The scientist would flip through the pages now, eyes growing wide as he read. Here is a device that can capture and store images electronically, put to paper nearly a decade before the first digital camera was constructed. There is a page of notes that seemed to prove Fermat’s Last Theorem in a way far more elegant and clever than the solution that would be presented some twenty years later. And look! Scribbled in the margins of a page, a casual afterthought, is a way to double the efficiency of semiconductors.
But as the pages turn, and the years move toward the millennium, the writings start to become incomprehensible. Phrases like “Schwarzschild wormhole” and “cosmic string” begin to pe
pper the pages, along with cryptic notes such as “Must remember to test this later” and “Find the girl from Shelby.” There are designs for batteries and cold-fusion reactors and geothermal-heat transference systems; equations for faster-than-light travel and infinite mass reduction; fantastic rants about nanomachines and red-shift measurements and the capturing of the Higgs boson particle. And as the two numerals at the front of the year shift from 19 to 20, the pages become compressed with notations and concepts so advanced that the clever scientist would simply lower the book with trembling hands and wonder why his lifetime of achievements suddenly felt so meaningless and empty.

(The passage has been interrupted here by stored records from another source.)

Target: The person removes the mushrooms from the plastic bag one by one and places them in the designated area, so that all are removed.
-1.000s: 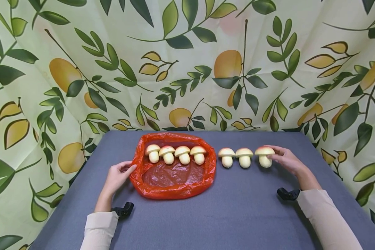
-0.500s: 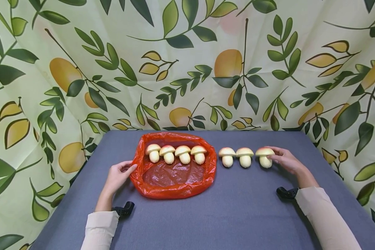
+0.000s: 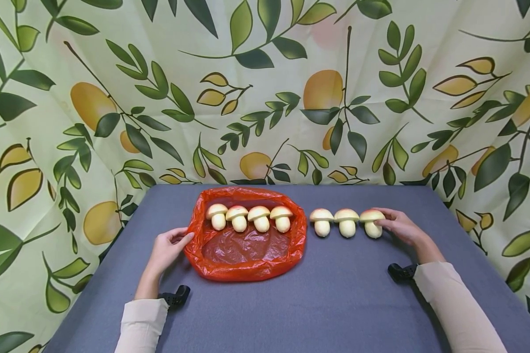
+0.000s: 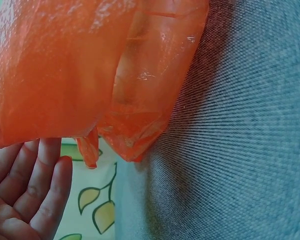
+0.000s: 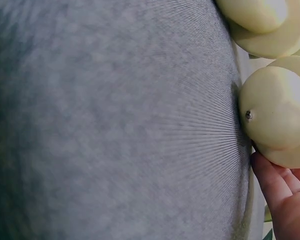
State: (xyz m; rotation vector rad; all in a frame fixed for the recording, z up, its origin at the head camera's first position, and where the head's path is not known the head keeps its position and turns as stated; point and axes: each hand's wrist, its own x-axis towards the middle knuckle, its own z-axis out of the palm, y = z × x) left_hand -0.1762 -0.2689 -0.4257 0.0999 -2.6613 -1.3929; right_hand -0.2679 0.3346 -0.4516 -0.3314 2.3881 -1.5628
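Note:
A red plastic bag [image 3: 247,271] lies on the table with its rim rolled open. Inside it, several toy mushrooms [image 3: 261,223] with pale stems and reddish-topped caps stand in a row. My left hand [image 3: 167,250] pinches the bag's left rim; in the left wrist view its fingertips are partly hidden by the orange-looking plastic. To the right of the bag, two more mushrooms [image 3: 347,228] stand side by side. My right hand [image 3: 404,228] holds a third mushroom [image 3: 373,224] by its right side, at the end of that row, close against its neighbour.
A grey-blue cloth covers the table [image 3: 291,314]. Behind it hangs a curtain [image 3: 265,88] printed with leaves and fruit. Each wrist carries a black camera, one on the left [image 3: 176,296] and one on the right [image 3: 401,272].
My right hand has shifted slightly left with its mushroom, narrowing the gap to the middle one. The left hand and the bag have stayed in place.

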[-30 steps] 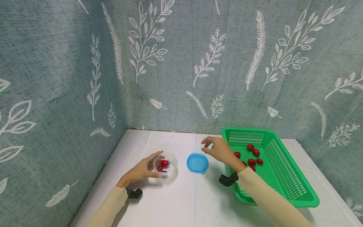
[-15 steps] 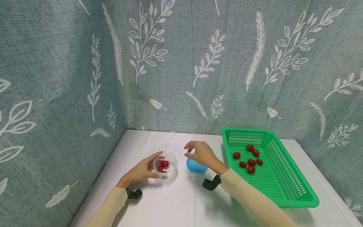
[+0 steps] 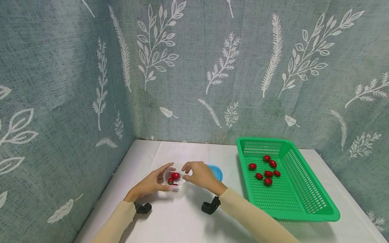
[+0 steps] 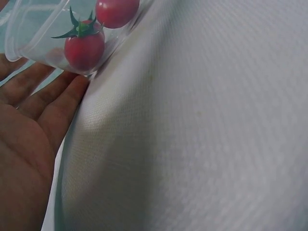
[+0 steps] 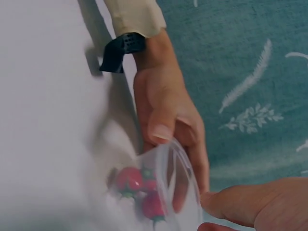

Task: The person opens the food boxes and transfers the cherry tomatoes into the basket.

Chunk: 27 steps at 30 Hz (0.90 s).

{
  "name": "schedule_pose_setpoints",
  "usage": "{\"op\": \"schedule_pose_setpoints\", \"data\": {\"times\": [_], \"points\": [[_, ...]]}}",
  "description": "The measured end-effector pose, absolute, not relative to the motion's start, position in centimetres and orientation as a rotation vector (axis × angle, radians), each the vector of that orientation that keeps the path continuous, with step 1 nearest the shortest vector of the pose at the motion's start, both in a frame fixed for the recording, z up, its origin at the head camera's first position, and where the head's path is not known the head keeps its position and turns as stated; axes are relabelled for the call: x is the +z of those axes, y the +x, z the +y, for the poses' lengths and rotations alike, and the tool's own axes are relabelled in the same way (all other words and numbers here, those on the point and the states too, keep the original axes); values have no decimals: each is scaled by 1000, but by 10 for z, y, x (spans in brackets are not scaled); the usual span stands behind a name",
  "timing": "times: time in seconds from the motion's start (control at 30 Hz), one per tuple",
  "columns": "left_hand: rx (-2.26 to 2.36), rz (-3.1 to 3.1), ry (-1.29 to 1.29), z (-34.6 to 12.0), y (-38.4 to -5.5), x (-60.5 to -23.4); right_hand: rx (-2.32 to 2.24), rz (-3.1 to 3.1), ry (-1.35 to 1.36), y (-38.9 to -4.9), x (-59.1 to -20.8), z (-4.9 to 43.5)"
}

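Observation:
My left hand holds a clear round plastic container on the white cloth, thumb at the near rim and fingers round its far side. Inside lie three cherry tomatoes with green stems; the left wrist view shows a tomato through the wall. My right hand is beside the container's right rim, fingers loosely curved, thumb apart from the forefinger, nothing seen between them. In the right wrist view its fingertip is right at the rim. Behind this hand a blue lid is partly hidden.
A green plastic basket stands at the right, with several loose cherry tomatoes in it. Leaf-patterned cloth closes off the back and left of the white table cover. A black strap sits at my right wrist.
My right hand has moved left from beside the basket, across the blue lid, to the container's rim. My left hand and the container have stayed in place.

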<state>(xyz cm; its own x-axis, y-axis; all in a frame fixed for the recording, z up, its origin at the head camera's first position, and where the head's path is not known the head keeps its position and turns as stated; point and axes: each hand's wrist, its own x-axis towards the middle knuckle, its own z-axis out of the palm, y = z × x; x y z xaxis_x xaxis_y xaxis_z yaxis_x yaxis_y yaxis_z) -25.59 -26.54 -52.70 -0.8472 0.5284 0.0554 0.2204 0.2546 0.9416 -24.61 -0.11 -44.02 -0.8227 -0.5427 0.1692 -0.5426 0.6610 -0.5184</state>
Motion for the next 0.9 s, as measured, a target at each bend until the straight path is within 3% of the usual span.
{"op": "schedule_pose_setpoints", "data": {"times": [0.9], "points": [[1648, 2218, 724, -266, -254, -527, -780, 2675, -837, -248, -471, -32]]}}
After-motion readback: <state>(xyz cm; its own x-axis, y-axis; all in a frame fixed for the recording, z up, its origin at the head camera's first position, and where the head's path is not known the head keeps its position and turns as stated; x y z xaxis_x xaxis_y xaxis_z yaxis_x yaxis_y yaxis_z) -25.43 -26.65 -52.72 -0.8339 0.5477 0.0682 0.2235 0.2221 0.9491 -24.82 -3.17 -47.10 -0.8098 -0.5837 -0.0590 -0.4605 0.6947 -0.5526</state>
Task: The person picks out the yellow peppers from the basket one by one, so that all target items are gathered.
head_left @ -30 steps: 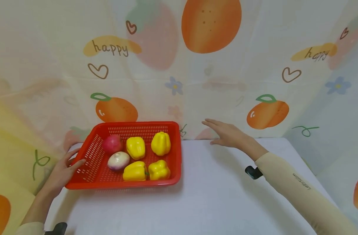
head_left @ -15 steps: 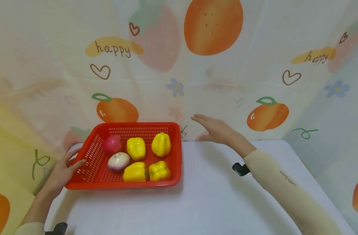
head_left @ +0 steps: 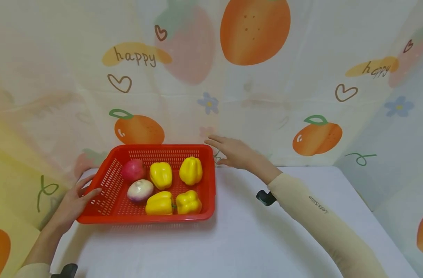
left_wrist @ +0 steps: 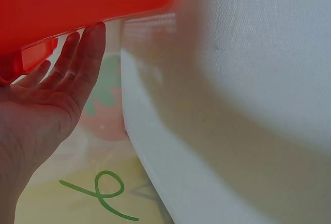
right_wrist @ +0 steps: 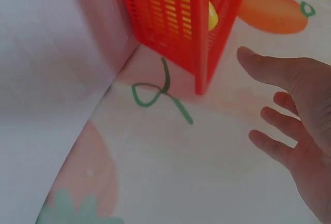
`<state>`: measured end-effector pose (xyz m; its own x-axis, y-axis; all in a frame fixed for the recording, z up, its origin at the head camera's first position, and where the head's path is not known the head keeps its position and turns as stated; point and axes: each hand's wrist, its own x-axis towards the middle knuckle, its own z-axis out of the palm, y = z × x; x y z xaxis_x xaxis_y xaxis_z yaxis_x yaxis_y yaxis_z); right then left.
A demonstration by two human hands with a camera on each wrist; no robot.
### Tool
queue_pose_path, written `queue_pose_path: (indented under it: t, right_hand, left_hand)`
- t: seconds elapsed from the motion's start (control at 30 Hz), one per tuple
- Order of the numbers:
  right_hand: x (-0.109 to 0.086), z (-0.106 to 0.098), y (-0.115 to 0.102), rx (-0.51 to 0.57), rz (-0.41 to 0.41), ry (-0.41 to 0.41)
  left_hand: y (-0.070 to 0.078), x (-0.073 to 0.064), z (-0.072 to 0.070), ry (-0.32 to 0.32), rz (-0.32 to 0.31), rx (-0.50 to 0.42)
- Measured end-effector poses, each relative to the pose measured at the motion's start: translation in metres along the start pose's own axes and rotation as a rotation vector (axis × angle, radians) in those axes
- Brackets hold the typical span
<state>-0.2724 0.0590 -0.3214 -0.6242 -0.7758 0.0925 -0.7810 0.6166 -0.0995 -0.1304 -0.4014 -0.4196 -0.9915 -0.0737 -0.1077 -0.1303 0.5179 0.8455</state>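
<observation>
A red plastic basket (head_left: pixel 149 219) with slotted walls stands on the table's left part. It holds several yellow bell peppers (head_left: pixel 160 175), a round dark pink fruit or vegetable (head_left: pixel 133 170) and a white-and-purple rounded one (head_left: pixel 140 190). My left hand (head_left: pixel 70 206) grips the basket's left rim, thumb over the top and fingers against the outer side; in the left wrist view the fingertips (left_wrist: pixel 95 32) lie right at the rim's underside. Beside the basket's back right corner, my right hand (head_left: pixel 236 153) hovers with fingers spread, holding nothing. The right wrist view shows its thumb (right_wrist: pixel 264 66) apart from the basket.
The white-covered table (head_left: pixel 239 239) reaches forward to a printed cloth backdrop (head_left: pixel 260 116), which also rises at both sides. Black wrist-worn devices (head_left: pixel 266 197) sit at both wrists.
My right hand has moved left across the table's far side, up to the basket's back right corner. The left hand and the basket have stayed in place.
</observation>
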Motion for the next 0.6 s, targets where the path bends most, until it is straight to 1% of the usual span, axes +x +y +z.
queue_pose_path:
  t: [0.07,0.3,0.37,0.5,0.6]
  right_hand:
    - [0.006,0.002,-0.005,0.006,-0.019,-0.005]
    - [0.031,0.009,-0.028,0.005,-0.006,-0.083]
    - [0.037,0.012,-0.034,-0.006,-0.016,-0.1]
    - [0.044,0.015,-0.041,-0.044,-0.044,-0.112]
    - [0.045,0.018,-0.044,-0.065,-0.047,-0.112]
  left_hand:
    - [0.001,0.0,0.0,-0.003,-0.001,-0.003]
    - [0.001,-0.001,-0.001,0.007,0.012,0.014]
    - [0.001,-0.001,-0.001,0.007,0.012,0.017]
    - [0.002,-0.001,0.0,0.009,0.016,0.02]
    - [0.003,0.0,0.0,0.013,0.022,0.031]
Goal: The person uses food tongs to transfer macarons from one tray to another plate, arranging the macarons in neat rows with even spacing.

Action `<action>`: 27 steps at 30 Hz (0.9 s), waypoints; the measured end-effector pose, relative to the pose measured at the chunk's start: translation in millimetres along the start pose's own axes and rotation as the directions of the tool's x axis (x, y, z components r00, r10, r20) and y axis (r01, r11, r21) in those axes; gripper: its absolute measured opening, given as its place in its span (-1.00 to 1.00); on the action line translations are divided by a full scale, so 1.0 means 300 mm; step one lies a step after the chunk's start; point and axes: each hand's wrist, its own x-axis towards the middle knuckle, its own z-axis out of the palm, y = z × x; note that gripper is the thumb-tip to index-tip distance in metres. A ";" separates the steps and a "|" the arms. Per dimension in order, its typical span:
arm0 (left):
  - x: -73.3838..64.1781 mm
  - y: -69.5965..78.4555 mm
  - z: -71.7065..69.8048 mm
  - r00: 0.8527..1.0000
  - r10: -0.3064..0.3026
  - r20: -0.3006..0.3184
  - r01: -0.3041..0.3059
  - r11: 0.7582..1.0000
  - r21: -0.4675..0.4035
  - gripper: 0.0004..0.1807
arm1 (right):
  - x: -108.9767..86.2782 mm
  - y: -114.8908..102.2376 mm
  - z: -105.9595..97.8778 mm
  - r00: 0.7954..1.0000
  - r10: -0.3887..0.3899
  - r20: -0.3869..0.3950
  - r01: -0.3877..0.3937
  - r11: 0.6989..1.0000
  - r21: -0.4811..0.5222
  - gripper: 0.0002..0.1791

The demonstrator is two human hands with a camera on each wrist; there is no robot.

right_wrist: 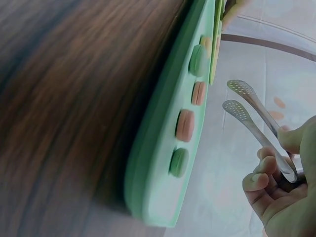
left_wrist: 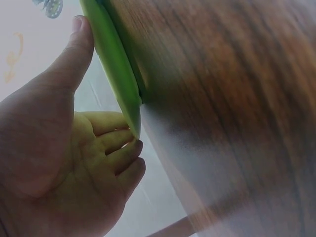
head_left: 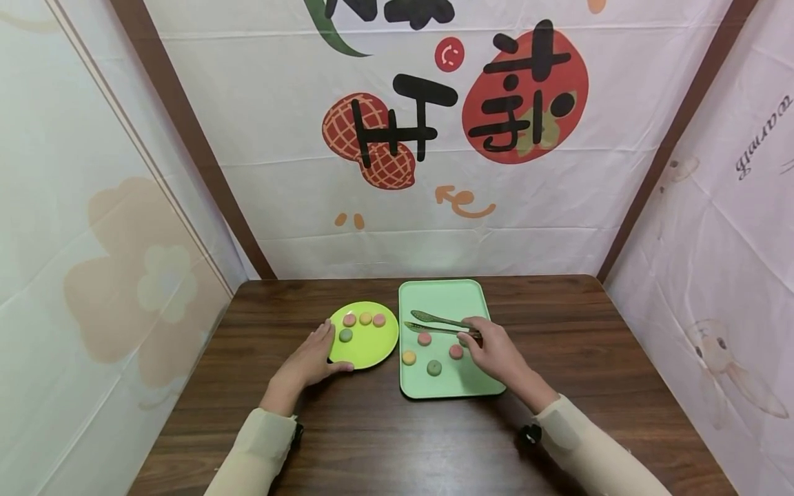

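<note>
My left hand (head_left: 313,358) rests against the left side of a yellow-green plate (head_left: 372,353), its fingers spread along the rim and the thumb at the near edge. Several macarons lie on that plate: two pink, one yellow and a green macaron (head_left: 345,335). My right hand (head_left: 496,351) grips metal tongs (right_wrist: 254,123) above a mint-green tray (head_left: 443,293). The perforated tips of the tongs stand apart with nothing between them. On the tray are a yellow macaron (head_left: 409,357), two pink macarons and a green macaron (head_left: 434,368). Another green macaron (right_wrist: 179,163) shows in the right wrist view, hidden from above by my right hand.
Plate and tray stand side by side on a dark wooden table (head_left: 384,441), near its back edge. Behind the table hangs a white printed cloth (head_left: 279,207), with more cloth at both sides.
</note>
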 end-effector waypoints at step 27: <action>0.007 0.001 0.000 1.000 0.004 0.004 -0.004 1.000 0.015 0.26 | -0.079 0.049 -0.009 1.000 0.011 0.020 -0.010 0.999 -0.050 -0.65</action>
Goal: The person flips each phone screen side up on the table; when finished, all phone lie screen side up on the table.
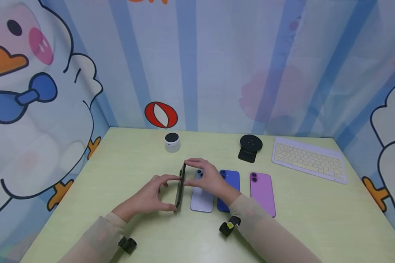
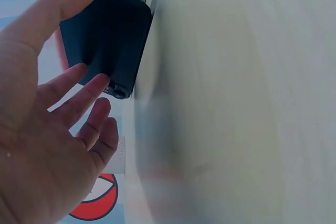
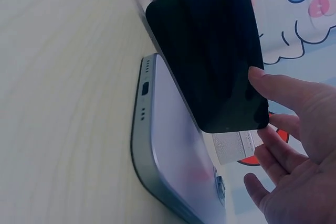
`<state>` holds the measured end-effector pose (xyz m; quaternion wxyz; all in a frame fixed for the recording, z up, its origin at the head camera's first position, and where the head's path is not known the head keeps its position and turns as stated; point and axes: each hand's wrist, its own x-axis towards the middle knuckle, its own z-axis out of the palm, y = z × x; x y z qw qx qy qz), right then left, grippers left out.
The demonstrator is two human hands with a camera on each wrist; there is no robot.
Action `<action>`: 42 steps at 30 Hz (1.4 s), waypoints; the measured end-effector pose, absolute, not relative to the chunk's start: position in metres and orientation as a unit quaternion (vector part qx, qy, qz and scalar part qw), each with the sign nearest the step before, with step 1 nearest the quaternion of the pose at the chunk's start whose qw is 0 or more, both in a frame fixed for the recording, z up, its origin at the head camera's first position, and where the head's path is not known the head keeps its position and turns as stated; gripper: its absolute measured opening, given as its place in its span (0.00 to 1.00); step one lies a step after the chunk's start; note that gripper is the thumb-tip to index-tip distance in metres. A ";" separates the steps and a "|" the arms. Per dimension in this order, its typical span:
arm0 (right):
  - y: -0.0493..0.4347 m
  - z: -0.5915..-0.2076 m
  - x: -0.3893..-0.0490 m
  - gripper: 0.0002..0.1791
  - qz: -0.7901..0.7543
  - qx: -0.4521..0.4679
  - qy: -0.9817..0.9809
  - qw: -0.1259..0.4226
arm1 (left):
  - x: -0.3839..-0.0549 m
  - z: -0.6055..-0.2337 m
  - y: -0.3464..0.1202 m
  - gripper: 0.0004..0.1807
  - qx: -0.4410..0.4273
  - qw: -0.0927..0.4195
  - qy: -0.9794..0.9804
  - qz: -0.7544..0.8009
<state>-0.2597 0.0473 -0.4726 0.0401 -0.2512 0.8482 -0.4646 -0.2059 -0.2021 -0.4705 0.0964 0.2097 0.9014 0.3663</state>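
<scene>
A black smartphone (image 1: 180, 186) stands on its long edge between both hands, its camera side facing left. The left hand (image 1: 145, 201) grips it, thumb at the near end and fingertips against the back; in the left wrist view the dark back (image 2: 107, 35) shows its lenses low down. The right hand (image 1: 214, 180) holds the far end, with its thumb on the glossy screen (image 3: 210, 56) in the right wrist view. Just right of it lies a pale lavender smartphone (image 1: 202, 200), face down, partly covered by the right hand.
A blue smartphone (image 1: 230, 182) and a pink one (image 1: 262, 193) lie face down farther right. Behind them are a small white speaker-like cylinder (image 1: 172, 143), a black stand with a round top (image 1: 251, 143) and a white keyboard (image 1: 309, 160). A printed curtain (image 1: 217, 73) backs the table.
</scene>
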 end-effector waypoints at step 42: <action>0.030 -0.483 -0.270 0.41 -0.418 -0.286 0.860 0.057 | -0.204 -0.445 -0.225 0.53 0.242 0.072 0.907 0.337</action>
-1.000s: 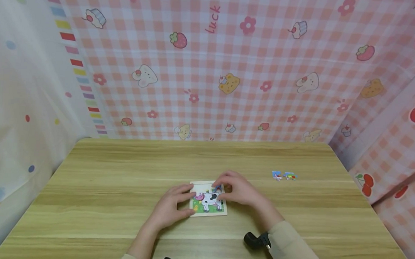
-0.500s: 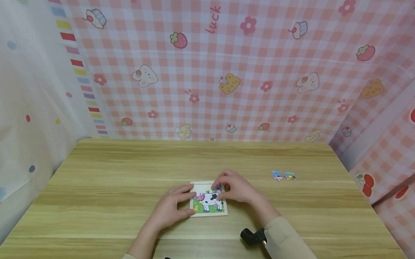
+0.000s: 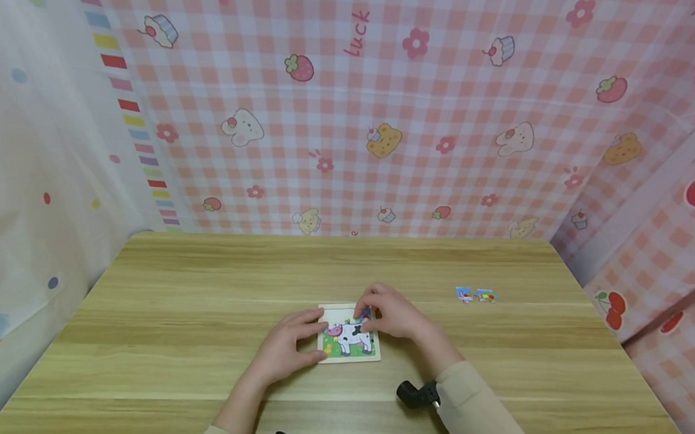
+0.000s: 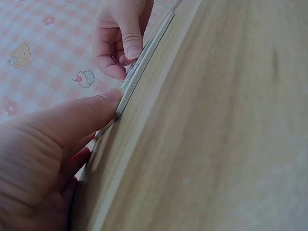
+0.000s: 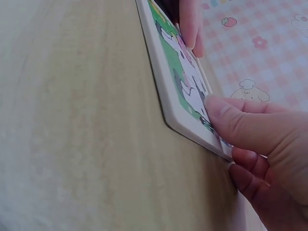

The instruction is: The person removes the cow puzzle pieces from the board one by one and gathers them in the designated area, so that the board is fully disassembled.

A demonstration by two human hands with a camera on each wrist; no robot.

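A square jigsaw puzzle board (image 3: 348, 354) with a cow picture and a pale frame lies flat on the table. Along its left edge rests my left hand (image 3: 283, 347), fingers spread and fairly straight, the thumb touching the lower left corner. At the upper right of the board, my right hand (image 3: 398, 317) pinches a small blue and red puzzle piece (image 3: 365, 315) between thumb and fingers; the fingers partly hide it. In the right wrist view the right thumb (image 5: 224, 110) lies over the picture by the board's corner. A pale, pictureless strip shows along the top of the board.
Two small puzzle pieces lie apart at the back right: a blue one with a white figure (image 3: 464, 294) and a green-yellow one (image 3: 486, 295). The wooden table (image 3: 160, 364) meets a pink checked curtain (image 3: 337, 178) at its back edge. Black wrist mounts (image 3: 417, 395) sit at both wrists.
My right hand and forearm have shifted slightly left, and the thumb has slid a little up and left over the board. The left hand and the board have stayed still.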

But if the scientist ever tried to meet the genius behind these ideas, it would be a most terrible mistake. For when he looked into the eyes of the notebook’s author, he would see that the rare and amazing mind which placed these thoughts to paper was, to put it in technical terms, completely batshit insane. And at this point, he would have to smile and nod and back away slowly, fearful to turn around lest the author began to howl crazed laughter before lodging a fire axe between his shoulder blades.
But Charles Yates did not worry about such reactions because he never allowed his notebook to be read. The only person who had so much as glimpsed inside it was a brilliant young grad student named Judith Halford—and that single look had convinced her to abandon a promising scientific career and follow him to the end of the Earth. And now, nearly fifteen years later, their long partnership was about to come to fruition.